Although we don't believe in timing the market or panicking over market movements, we do like to keep an eye on big changes -- just in case they're material to our investing thesis.
What: Shares of The Bon-Ton Stores, Inc. (NASDAQ:BONT) jumped as much as 10% today and finished 5% higher after reporting first-quarter earnings this morning.
So what: Shares opened down 4% as the department-store chain missed expectations. Sales fell 6.1% to $622.5 million on a same-store sales decline of 5.8%, below estimates at $641.7 million, while its loss widened from $1.41 a share to $1.63. Analysts had expected a loss of $1.39. CEO Brendan Hoffman cited bad weather as the major reason the company missed its own expectations, but noted positives as "traffic trends improved dramatically" in April. He also said the company made strides in the quarter despite lower sales, posting a 50-basis-point gain in gross margin to 35.3%.
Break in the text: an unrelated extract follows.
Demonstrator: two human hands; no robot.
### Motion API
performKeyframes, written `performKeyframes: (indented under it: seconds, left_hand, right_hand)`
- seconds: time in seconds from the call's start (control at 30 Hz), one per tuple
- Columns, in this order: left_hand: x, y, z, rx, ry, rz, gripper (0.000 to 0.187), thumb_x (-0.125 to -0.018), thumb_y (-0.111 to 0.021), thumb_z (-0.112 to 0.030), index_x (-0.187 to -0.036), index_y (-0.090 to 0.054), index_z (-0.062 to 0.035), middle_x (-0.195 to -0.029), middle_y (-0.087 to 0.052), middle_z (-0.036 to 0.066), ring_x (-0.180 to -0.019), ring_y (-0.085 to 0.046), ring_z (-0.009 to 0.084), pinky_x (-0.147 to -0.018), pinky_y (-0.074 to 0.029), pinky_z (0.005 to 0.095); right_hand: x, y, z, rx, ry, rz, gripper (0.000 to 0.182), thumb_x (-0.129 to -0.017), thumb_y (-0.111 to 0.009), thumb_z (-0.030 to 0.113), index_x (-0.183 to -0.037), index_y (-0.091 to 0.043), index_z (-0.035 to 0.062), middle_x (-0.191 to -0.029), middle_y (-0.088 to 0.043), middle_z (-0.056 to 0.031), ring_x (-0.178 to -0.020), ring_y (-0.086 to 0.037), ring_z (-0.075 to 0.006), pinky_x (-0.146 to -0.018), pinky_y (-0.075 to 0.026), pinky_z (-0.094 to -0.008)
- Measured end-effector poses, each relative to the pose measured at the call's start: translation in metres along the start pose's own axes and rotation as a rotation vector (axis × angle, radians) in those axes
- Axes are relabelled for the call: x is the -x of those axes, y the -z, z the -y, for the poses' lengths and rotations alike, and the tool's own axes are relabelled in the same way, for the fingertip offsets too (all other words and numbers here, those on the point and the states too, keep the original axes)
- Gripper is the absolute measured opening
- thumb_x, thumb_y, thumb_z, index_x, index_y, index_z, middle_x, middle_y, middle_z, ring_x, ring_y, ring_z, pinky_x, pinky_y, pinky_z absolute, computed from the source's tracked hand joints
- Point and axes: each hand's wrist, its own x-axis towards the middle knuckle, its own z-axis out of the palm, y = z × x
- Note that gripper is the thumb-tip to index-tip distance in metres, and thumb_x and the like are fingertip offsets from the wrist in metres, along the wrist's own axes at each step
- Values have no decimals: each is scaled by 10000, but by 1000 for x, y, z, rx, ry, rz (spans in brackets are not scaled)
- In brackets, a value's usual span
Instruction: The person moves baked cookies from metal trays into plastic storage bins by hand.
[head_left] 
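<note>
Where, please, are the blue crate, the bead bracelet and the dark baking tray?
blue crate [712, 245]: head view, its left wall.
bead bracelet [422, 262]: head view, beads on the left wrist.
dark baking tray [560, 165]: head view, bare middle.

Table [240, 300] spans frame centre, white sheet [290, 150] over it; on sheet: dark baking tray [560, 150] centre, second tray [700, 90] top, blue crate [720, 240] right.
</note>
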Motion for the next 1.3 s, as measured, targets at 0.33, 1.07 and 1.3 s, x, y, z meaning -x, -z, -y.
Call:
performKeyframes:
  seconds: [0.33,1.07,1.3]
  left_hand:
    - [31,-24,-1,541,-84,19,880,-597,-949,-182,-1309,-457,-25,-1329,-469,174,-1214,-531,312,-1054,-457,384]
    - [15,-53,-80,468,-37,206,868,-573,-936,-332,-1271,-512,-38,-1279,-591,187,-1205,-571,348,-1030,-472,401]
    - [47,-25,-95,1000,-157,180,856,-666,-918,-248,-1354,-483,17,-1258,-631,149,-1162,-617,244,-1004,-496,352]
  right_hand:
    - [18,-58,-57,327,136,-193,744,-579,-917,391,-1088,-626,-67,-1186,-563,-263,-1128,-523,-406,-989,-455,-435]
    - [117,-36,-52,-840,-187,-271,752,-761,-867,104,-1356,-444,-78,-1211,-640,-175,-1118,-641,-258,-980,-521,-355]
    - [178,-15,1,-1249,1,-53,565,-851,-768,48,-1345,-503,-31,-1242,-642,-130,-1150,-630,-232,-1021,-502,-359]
Now what: Investors seemed to buy Hoffman's argument, as shares quickly rose during the session, with the company maintaining its guidance for the full year despite a weak quarter and Hoffman pointing out several positive indicators from the company's strategies. Looking ahead, the company sees earnings of $0.40-$0.70, in line with guidance at $0.59. The market has a tendency of punishing stocks for good earnings and bad guidance, but it seems to have done the opposite this time, as Bon-Ton is in the middle of a turnaround and its future performance will weigh more than one weather-weakened quarter.